Repeat exactly, please, the opening lines of the data below, through and including the line where "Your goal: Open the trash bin" sits.
The data START
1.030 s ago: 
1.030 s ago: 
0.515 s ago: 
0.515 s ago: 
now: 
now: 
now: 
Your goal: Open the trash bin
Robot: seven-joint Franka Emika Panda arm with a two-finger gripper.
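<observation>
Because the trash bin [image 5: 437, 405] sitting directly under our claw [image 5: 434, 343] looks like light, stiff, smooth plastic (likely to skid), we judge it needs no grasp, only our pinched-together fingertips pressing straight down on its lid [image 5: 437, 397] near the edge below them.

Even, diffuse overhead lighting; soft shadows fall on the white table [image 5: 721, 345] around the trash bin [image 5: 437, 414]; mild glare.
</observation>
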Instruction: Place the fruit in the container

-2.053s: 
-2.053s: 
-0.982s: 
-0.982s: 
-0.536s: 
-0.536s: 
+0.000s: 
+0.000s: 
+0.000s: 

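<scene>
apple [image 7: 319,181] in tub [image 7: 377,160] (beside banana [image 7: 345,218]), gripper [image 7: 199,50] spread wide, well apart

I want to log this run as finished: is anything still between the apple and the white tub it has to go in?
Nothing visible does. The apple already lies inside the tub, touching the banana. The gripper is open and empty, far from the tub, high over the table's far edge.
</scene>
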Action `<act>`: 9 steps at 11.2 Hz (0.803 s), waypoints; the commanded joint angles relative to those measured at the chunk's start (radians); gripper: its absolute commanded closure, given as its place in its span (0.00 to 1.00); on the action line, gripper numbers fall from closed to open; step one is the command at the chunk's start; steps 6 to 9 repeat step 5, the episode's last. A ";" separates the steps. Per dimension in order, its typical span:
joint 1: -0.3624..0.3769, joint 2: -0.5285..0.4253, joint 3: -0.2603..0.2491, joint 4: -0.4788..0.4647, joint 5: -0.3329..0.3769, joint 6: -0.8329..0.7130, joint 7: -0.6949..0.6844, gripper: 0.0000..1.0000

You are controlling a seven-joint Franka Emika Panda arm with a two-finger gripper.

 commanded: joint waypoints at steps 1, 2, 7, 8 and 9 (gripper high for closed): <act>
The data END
* _Task answer_:
1.030 s ago: 
1.030 s ago: 
0.515 s ago: 
0.515 s ago: 
now: 
now: 
now: 
Your goal: Open the trash bin

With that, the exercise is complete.